▶ Work request
How many lines in the records below contain the word "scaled"? Give only the number.
···
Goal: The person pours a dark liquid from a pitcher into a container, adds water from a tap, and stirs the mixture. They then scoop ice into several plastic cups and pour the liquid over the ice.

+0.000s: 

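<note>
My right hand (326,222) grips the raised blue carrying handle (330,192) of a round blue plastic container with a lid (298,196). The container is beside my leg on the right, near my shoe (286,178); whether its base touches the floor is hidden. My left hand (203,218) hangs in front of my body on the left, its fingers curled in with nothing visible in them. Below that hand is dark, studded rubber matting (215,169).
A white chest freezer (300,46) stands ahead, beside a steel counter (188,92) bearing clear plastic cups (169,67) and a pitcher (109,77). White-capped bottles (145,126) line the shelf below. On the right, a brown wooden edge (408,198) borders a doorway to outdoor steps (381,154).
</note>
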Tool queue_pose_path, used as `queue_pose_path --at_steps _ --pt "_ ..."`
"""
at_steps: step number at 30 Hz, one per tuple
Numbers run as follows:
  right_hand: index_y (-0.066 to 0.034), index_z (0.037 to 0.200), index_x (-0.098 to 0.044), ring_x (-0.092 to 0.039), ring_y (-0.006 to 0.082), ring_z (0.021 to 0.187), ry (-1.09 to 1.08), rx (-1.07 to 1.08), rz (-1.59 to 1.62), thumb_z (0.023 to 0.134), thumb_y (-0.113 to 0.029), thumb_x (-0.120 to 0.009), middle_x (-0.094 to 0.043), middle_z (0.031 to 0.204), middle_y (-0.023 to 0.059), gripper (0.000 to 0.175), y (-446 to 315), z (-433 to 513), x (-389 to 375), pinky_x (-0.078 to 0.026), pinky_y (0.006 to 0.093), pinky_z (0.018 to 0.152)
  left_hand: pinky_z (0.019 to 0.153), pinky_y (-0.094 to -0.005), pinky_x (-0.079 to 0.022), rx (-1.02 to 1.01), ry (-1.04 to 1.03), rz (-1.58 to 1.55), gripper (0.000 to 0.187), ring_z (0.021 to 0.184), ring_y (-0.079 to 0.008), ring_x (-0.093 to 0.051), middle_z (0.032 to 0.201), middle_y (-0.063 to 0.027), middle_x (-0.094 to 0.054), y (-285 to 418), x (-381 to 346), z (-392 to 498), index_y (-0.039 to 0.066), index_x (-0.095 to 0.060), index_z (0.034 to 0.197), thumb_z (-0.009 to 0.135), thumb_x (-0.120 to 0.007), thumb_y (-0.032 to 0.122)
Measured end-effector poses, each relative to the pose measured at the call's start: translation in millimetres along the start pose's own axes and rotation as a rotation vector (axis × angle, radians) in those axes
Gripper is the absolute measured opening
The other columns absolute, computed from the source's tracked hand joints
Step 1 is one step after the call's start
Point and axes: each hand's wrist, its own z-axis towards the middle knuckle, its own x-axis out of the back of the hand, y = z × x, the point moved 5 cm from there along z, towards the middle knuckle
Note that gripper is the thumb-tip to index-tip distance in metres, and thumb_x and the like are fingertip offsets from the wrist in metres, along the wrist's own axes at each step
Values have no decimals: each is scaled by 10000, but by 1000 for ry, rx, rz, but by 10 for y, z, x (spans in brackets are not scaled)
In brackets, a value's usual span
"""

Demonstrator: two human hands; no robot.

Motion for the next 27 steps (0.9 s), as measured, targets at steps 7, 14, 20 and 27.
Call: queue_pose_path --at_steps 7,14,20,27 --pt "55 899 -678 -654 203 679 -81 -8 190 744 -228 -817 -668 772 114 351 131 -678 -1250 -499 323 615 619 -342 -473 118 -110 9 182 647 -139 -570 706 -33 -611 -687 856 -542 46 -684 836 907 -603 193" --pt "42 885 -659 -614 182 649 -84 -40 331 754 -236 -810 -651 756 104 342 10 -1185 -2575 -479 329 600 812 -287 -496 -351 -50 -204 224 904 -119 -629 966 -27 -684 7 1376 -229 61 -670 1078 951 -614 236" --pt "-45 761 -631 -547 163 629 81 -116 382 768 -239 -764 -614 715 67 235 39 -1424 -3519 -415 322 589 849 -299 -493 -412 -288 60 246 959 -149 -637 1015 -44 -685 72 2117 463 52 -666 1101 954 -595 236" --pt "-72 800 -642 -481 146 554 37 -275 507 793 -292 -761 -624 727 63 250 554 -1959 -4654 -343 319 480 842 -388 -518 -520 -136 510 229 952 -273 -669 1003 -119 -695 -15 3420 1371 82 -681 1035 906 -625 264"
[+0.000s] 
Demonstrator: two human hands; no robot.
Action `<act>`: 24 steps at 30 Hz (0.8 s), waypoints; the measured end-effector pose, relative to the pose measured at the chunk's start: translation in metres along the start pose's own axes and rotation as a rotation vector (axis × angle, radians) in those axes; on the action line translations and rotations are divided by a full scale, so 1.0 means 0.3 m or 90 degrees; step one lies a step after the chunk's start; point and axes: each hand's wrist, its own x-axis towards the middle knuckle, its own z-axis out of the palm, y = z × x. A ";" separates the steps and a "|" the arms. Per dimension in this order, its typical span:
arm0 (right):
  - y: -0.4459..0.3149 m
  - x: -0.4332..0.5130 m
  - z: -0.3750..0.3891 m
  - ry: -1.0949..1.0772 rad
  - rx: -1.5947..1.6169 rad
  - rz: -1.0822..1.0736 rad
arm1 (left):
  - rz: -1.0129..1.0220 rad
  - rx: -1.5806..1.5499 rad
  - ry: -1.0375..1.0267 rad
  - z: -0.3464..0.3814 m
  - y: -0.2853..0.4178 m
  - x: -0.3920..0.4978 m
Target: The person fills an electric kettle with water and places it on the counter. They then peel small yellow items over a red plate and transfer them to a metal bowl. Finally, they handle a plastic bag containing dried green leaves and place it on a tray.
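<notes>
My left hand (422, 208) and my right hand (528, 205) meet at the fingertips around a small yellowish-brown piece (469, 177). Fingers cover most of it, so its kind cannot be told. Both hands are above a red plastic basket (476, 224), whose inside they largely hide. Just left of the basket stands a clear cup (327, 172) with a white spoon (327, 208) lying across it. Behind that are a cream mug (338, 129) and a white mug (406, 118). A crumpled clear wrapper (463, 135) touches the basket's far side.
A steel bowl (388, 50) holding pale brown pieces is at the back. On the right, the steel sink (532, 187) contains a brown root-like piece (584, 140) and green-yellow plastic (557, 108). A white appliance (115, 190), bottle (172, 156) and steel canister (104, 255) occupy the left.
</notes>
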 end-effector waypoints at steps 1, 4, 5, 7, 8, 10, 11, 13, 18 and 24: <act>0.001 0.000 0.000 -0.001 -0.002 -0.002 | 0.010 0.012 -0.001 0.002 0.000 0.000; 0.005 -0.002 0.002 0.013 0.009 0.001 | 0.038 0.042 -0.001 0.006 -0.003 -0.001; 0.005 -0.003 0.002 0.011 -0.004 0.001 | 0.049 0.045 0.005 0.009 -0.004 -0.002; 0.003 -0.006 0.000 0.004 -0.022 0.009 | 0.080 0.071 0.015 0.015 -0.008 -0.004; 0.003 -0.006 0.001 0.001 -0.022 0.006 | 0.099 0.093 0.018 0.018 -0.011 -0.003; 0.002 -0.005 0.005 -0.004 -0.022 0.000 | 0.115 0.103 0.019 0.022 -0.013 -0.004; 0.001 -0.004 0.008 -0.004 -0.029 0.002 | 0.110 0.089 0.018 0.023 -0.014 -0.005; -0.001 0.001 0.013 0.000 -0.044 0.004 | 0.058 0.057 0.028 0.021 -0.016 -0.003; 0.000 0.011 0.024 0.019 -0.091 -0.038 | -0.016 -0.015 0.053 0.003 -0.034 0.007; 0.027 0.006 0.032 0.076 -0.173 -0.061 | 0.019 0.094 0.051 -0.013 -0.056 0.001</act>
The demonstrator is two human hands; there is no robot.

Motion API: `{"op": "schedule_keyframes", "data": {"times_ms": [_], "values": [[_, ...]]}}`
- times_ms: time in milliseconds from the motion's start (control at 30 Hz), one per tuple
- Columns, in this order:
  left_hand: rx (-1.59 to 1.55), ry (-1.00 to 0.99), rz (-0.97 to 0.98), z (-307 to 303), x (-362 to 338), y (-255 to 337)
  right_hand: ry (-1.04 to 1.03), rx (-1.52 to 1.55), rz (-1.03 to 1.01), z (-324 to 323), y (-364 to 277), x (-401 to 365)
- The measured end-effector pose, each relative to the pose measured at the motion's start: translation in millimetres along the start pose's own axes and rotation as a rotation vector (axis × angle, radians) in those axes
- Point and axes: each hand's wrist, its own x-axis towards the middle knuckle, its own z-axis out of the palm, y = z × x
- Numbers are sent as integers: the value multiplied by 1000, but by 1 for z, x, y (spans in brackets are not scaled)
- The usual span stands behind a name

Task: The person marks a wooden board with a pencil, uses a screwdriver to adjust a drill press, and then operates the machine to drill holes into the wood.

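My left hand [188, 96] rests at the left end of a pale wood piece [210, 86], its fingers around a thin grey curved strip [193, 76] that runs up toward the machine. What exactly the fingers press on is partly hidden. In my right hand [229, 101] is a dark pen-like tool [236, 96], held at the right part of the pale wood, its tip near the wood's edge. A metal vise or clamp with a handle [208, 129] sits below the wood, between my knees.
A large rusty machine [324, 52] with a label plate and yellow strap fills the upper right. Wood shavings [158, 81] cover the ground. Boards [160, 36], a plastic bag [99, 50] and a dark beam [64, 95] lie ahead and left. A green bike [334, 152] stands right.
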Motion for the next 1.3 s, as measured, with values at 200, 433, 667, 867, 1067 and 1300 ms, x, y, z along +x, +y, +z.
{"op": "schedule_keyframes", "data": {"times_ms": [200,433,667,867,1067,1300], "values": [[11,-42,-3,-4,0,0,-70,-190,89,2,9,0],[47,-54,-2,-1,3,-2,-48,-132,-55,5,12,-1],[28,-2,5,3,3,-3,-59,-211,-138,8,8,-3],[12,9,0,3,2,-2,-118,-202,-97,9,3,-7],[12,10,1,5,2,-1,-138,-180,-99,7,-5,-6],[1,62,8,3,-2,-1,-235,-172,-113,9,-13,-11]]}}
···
▶ Your solution
2